Someone needs to tell him about Ava DuVernay’s 13th, and numerous other award-winning documentaries that take on the horrors of the US prison industrial complex - a rallying cry for the new wave of civil rights grassroots activists in “the land of the free”, whose prisons hold 25 percent of the global inmate population.
It’s ironic that Sisi wants to model Egypt’s “new and improved” facilities on a system replete with implicit and explicit human rights violations, modern forms of slavery and unjustified mass incarceration, as opposed to a criminal justice system that prioritises human rights over political and financial gain.
Reconciliation and compensation
What about the thousands of detainees languishing behind bars today? Where do they fit into Sisi’s utopian vision? When will they have their day in court and be represented fairly, with their legal rights guaranteed? What is their restitution for a life wasted, away from their children and their families?
Mr President, does your sparkling initiative include a paragraph or two about reconciliation and compensation to the families of those who died in your prisons? Do you remember their names?

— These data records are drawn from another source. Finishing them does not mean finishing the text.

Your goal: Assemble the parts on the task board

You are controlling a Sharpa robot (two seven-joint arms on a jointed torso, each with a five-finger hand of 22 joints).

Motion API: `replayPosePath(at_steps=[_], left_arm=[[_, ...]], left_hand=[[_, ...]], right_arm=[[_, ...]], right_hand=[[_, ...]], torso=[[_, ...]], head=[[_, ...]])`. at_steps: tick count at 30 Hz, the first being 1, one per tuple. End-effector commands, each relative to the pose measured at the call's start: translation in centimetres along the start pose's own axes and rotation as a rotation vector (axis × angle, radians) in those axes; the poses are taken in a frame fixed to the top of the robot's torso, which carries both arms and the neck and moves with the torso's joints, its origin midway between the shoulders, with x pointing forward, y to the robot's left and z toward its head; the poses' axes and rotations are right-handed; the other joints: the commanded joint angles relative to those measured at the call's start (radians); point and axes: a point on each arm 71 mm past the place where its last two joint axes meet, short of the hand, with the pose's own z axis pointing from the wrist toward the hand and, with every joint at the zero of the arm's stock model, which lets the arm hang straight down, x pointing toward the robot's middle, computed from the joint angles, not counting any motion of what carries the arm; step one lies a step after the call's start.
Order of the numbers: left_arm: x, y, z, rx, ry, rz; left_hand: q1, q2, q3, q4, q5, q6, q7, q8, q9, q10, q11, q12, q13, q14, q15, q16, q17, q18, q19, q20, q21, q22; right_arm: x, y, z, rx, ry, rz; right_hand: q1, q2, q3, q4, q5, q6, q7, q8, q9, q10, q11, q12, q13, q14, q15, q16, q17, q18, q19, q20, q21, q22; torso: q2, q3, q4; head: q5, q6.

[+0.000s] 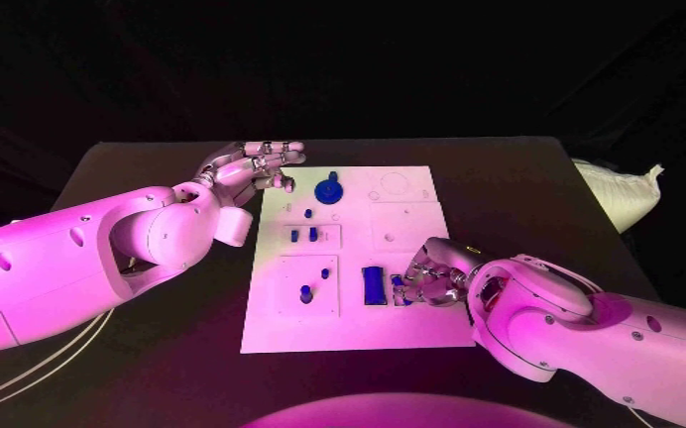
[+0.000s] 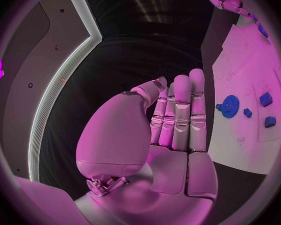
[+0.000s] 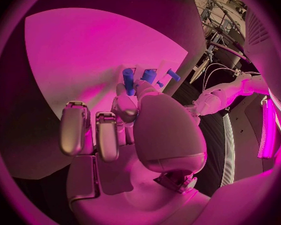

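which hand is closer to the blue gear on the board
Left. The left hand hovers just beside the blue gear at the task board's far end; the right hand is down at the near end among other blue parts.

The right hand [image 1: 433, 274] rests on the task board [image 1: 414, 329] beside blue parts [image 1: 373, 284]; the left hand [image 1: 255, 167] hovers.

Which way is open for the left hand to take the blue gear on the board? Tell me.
Probably yes, from the board's far left edge: the left hand hangs open beside the blue gear, nothing between them. The right hand is busy near the board's other end.
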Motion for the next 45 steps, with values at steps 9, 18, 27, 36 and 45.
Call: replayPosePath(at_steps=[9,18,27,36,45], left_arm=[[0.40,-0.10,-0.01,0.009,0.030,0.003],[0.40,-0.10,-0.01,0.009,0.031,0.003],[0.43,-0.09,0.00,0.007,0.033,0.004],[0.39,-0.07,-0.01,0.005,0.035,0.005],[0.30,-0.07,-0.04,0.003,0.033,0.005]], left_hand=[[0.000,0.009,0.000,-0.006,0.007,-0.007,0.000,0.006,-0.001,-0.008,-0.002,0.007,-0.002,-0.002,-0.005,0.005,-0.002,0.011,0.004,-0.005,-0.007,-0.002],[0.001,0.009,0.000,-0.007,0.007,-0.008,0.000,0.006,-0.001,-0.008,-0.002,0.008,-0.002,-0.002,-0.005,0.005,-0.002,0.012,0.004,-0.005,-0.007,-0.002],[0.001,0.009,0.000,-0.007,0.007,-0.008,0.000,0.006,-0.001,-0.008,-0.002,0.008,-0.002,-0.002,-0.005,0.005,-0.002,0.012,0.004,-0.005,-0.007,-0.002],[0.001,0.009,0.000,-0.007,0.007,-0.008,0.000,0.006,-0.001,-0.008,-0.002,0.008,-0.002,-0.002,-0.005,0.005,-0.002,0.012,0.004,-0.005,-0.007,-0.002],[0.000,0.009,-0.001,-0.007,0.007,-0.008,0.000,0.007,-0.001,-0.009,-0.001,0.008,-0.002,-0.002,-0.005,0.005,-0.003,0.011,0.004,-0.005,-0.007,-0.002]], right_arm=[[0.51,-0.61,0.41,0.078,0.039,-0.058],[0.65,-0.51,0.61,0.076,0.048,-0.076],[0.78,-0.21,0.72,0.066,0.051,-0.076],[0.68,0.15,0.44,0.043,0.032,-0.085],[0.21,-0.31,-0.03,0.041,0.001,-0.102]], right_hand=[[-0.053,0.026,-0.015,-0.001,0.016,0.035,-0.012,0.017,0.012,0.020,-0.012,0.034,0.020,0.083,-0.014,0.007,0.156,-0.015,0.007,-0.008,0.003,0.003],[-0.063,0.035,-0.016,-0.001,0.020,0.040,-0.015,0.020,0.015,0.026,-0.014,0.047,0.028,0.084,-0.016,0.009,0.160,-0.016,0.009,-0.010,0.004,0.005],[-0.096,0.032,-0.038,-0.001,0.035,0.041,-0.016,0.021,0.019,0.028,-0.015,0.049,0.032,0.084,-0.018,0.009,0.161,-0.016,0.010,-0.013,0.005,0.007],[-0.207,0.047,-0.110,-0.001,-0.076,0.049,-0.018,0.023,0.026,0.035,-0.016,0.056,0.040,0.085,-0.018,0.012,0.166,-0.017,0.012,-0.013,0.005,0.009],[-0.279,0.059,-0.192,0.001,-0.233,0.050,-0.019,0.024,0.035,0.036,-0.016,0.054,0.045,0.086,-0.019,0.012,0.167,-0.017,0.012,-0.014,0.005,0.010]], torso=[[-0.001,-0.0002,0.0006],[0.000,-0.0001,-0.0015],[0.000,0.0001,0.0000],[0.000,0.0008,-0.0016],[0.000,0.0014,-0.0011]], head=[[0.001,-0.002],[0.002,-0.003],[0.002,-0.005],[0.004,-0.005],[0.005,-0.005]])
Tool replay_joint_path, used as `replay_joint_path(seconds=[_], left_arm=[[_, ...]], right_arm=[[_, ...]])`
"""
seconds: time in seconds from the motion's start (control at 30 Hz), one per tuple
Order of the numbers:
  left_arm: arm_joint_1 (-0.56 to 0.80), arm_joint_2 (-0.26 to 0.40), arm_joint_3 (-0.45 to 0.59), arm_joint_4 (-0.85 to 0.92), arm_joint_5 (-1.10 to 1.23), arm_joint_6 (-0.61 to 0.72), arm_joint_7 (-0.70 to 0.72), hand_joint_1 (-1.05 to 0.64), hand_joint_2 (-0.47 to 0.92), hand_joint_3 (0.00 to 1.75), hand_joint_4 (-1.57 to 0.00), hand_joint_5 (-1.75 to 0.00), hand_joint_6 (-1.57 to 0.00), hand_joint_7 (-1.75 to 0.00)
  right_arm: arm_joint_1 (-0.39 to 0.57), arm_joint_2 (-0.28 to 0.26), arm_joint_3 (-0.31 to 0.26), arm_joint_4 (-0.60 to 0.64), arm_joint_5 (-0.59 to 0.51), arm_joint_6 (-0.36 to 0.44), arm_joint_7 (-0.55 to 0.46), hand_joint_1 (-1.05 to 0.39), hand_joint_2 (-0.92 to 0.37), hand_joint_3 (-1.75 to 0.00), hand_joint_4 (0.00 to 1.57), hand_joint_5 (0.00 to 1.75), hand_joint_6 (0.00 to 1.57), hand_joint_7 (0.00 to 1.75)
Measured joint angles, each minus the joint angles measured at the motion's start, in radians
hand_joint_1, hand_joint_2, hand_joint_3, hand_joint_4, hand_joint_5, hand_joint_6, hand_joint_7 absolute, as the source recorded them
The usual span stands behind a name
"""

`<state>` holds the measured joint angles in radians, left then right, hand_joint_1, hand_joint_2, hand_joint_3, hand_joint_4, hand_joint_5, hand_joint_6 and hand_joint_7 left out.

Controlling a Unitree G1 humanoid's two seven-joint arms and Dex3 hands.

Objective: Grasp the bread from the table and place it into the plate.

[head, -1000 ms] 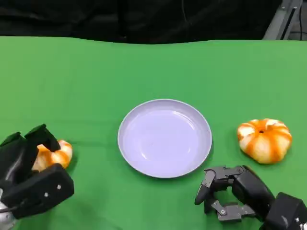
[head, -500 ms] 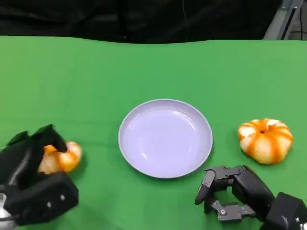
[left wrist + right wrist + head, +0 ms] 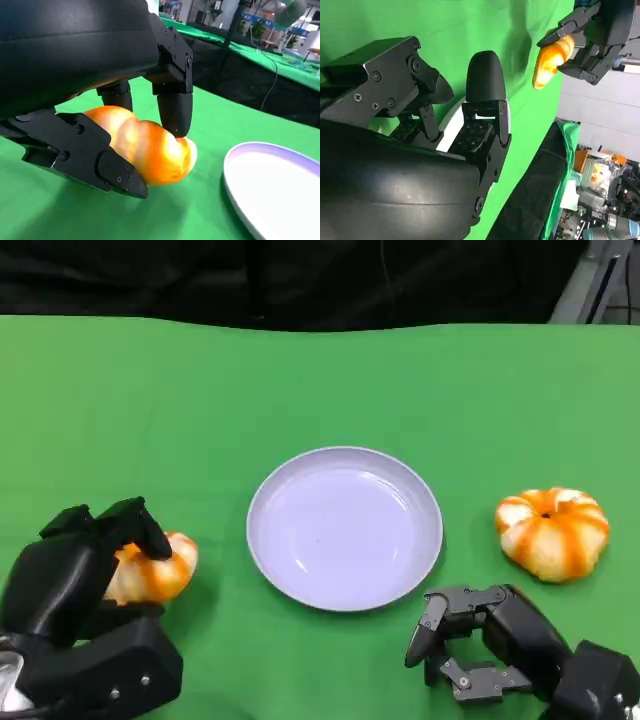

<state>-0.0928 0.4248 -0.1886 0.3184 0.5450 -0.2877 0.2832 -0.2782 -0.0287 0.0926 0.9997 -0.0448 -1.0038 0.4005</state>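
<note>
Left robot hand [image 3: 85, 575]: seen at the near left of the green surface [image 3: 300, 380]; the bread [image 3: 152, 567] is held between its black fingers [image 3: 172, 107], which are closed over the top and underside of the roll in the left wrist view.
Bread: an orange-and-white glazed roll, gripped by the left robot hand, located left of the plate [image 3: 345, 528] and apart from its rim; whether it is lifted clear of the surface cannot be told.
Plate: a pale lilac round dish at the middle of the surface, with nothing lying in it.
Right robot hand [image 3: 470, 640]: placed at the near right, just in front of the plate's rim; nothing is held, and its fingers are loosely bent and spread.
Second bread [image 3: 551, 531]: an orange-striped round bun resting on the surface to the right of the plate, apart from the right robot hand.
</note>
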Motion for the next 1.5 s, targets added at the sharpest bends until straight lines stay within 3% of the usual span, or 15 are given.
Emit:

No amount of lipstick on this pig will change the reality on the ground
The damage is done. Unless this regime takes a long, hard look at itself in the mirror and finds a way to atone for its ongoing sins, no amount of lipstick on this pig will change the reality on the ground. Resolving the issue of Egypt’s political prisoners is key to any long-term vision for a democratic state governed by the rule of law and respect for human and civil rights.
It’s often said that ignorance will fade over time, but it takes hard work to remain stupid. There’s lots of hard work going on at Egypt’s presidential palace.
The views expressed in this article belong to the author and do not necessarily reflect the editorial policy of Middle East Eye.